● **WHAT THE EXERCISE ASKS**
Without omitting anything, retype the data that follows.

● **DATASET EXCERPT**
=====

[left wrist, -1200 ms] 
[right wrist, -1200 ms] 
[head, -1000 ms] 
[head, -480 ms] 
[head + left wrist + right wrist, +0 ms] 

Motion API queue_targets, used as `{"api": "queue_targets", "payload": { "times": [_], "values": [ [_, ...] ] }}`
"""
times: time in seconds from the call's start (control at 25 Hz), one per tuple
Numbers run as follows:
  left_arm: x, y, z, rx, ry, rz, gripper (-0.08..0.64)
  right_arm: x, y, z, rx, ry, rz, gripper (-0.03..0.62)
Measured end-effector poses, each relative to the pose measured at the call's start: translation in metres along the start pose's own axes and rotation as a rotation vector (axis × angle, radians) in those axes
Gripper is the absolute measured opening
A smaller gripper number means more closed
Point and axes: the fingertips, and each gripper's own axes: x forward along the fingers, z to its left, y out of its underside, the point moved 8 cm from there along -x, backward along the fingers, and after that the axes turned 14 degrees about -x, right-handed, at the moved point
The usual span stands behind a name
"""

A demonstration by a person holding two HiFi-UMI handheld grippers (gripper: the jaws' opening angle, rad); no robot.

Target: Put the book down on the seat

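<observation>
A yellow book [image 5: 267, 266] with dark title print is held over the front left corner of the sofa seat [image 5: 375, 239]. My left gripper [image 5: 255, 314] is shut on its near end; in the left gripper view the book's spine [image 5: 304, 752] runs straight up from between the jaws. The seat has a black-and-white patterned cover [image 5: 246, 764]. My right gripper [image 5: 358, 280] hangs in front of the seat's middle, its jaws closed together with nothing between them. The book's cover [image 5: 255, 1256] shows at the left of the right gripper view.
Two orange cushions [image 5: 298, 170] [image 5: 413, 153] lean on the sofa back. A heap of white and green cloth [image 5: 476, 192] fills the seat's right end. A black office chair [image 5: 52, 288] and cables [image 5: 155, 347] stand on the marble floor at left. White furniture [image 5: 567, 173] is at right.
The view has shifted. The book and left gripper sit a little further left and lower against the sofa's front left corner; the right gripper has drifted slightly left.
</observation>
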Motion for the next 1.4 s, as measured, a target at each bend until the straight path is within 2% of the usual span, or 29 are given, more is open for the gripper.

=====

● **TASK OUTPUT**
[left wrist, -1200 ms] 
[right wrist, -1200 ms] 
[head, -1000 ms] 
[head, -480 ms] 
[head + left wrist + right wrist, +0 ms] 

Motion API queue_targets, used as `{"api": "queue_targets", "payload": { "times": [_], "values": [ [_, ...] ] }}`
"""
times: time in seconds from the call's start (control at 25 Hz), one per tuple
Numbers run as follows:
  left_arm: x, y, z, rx, ry, rz, gripper (-0.08..0.64)
  right_arm: x, y, z, rx, ry, rz, gripper (-0.03..0.62)
Measured end-effector poses, each relative to the pose measured at the call's start: translation in metres along the start pose's own axes and rotation as a rotation vector (axis × angle, radians) in those axes
Gripper is the absolute measured opening
A smaller gripper number means more closed
Point and axes: the fingertips, and each gripper's own axes: x forward along the fingers, z to its left, y out of its underside, the point moved 8 cm from there along -x, backward along the fingers, and after that the axes turned 14 degrees about -x, right-handed, at the moved point
The usual span stands behind a name
"""

A demonstration by a person holding two HiFi-UMI handheld grippers (gripper: the jaws' opening angle, rad); no robot.

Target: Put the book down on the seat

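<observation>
A yellow book [image 5: 267, 266] with dark title print is held over the front left corner of the sofa seat [image 5: 375, 239]. My left gripper [image 5: 255, 314] is shut on its near end; in the left gripper view the book's spine [image 5: 304, 752] runs straight up from between the jaws. The seat has a black-and-white patterned cover [image 5: 246, 764]. My right gripper [image 5: 358, 280] hangs in front of the seat's middle, its jaws closed together with nothing between them. The book's cover [image 5: 255, 1256] shows at the left of the right gripper view.
Two orange cushions [image 5: 298, 170] [image 5: 413, 153] lean on the sofa back. A heap of white and green cloth [image 5: 476, 192] fills the seat's right end. A black office chair [image 5: 52, 288] and cables [image 5: 155, 347] stand on the marble floor at left. White furniture [image 5: 567, 173] is at right.
The view has shifted. The book and left gripper sit a little further left and lower against the sofa's front left corner; the right gripper has drifted slightly left.
</observation>
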Motion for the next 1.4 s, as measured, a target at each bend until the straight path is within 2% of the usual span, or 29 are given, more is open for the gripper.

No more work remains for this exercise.